- The Washington Times - Friday, May 19, 2000

VATICAN CITY Thanking God for letting him reach another milestone, Pope John Paul II marked his 80th birthday Thursday by celebrating Mass with thousands of priests, sharing lobster and cake with cardinals and singing songs with fellow Poles.

"Long live the pope" cheered thousands of well-wishers as he swung through St. Peter's Square in his open-top white "popemobile."

In a moment of exuberance, the frail pontiff lifted both hands from the vehicle's support bar and almost lost his balance. He quickly grabbed the bar again.

Celebrations were capped with an evening concert in his honor by the London Philharmonic, led by Gilbert Levine in a Vatican auditorium.

John Paul's public day began with an affectionate greeting from a top Vatican prelate on the steps of St. Peter's Basilica.

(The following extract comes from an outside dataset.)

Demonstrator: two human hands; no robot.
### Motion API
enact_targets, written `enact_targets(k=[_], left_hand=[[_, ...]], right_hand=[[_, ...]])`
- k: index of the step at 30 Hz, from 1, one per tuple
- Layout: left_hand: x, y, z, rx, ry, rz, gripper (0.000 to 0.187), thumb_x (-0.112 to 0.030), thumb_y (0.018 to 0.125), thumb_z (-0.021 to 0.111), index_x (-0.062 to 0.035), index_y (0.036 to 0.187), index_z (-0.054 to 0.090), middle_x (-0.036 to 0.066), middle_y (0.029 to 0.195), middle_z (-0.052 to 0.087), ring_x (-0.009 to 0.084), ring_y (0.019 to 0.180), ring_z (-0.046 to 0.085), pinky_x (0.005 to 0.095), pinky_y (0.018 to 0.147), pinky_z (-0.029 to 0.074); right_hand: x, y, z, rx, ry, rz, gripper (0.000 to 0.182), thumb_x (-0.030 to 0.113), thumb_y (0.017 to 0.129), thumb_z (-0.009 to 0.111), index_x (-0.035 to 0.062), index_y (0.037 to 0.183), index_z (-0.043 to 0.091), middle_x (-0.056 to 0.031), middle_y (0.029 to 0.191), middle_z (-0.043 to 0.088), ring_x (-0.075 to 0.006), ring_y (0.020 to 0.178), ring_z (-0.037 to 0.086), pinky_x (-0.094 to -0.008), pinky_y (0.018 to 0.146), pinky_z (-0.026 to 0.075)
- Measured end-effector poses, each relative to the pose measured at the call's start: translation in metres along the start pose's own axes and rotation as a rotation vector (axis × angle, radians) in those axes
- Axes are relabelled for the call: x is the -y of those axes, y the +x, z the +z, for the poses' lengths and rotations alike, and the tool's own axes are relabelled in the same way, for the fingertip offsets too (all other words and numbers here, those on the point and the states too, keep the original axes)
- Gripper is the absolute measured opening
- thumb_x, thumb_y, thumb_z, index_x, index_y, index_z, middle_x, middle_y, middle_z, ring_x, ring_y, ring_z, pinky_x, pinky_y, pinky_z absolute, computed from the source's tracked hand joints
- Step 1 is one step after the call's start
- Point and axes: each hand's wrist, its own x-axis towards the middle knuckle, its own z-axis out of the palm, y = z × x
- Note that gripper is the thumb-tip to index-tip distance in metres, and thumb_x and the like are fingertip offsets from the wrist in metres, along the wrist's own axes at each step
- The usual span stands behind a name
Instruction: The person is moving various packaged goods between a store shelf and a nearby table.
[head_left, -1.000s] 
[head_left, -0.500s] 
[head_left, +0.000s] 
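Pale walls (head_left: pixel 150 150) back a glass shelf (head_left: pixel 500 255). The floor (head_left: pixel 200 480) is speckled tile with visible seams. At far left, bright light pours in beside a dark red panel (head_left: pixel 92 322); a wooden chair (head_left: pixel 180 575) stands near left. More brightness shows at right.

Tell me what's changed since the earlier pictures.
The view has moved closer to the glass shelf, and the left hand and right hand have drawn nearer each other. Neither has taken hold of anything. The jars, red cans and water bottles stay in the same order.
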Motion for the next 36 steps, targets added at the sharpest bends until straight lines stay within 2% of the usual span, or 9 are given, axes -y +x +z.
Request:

"We feel guided by a man of God who has won love and respect beyond any human barrier," Cardinal Dario Castrillon Hoyos said in the name of the more than 6,000 priests from around the world who accepted the pope's invitation to help celebrate the birthday Mass.

"The Lord prepared an athlete to tirelessly walk the paths of the world," said the Colombian cardinal, referring to a younger image of Karol Wojtyla, the robust Polish bishop and skilled skier and hiker who became pontiff at age 58.

Then came fond words for today's pope, whose movement and speech are hampered by age and by symptoms associated with Parkinson's disease, such as tremors. The cardinal offered thanks for "those white hairs, for the suffering that has made you even dearer in our eyes, for your physically tired steps so spiritually intrepid."

John Paul added his own "hymn of gratitude to the Father of life, who allows me today to celebrate the Eucharist with you with the exultance of the perennial youth of the spirit on the occasion of my 80th birthday."

Later in the Mass, while a chorus sang "alleluia," John Paul bowed his head, at times raising his clasped hands to his face, in apparent prayer or meditation.

Red roses decorated the altar area where the pope gave Communion to some of the faithful chosen from the crowd.

At one point, the pontiff, whose staunch support of Poland's Solidarity labor movement is credited with helping bring about the demise of Soviet bloc communism, seemed to be acknowledging his role in history.

God, he said, wanted to link his existence as priest, bishop and pope to being a "witness to the love of God for all humanity in these times of ours."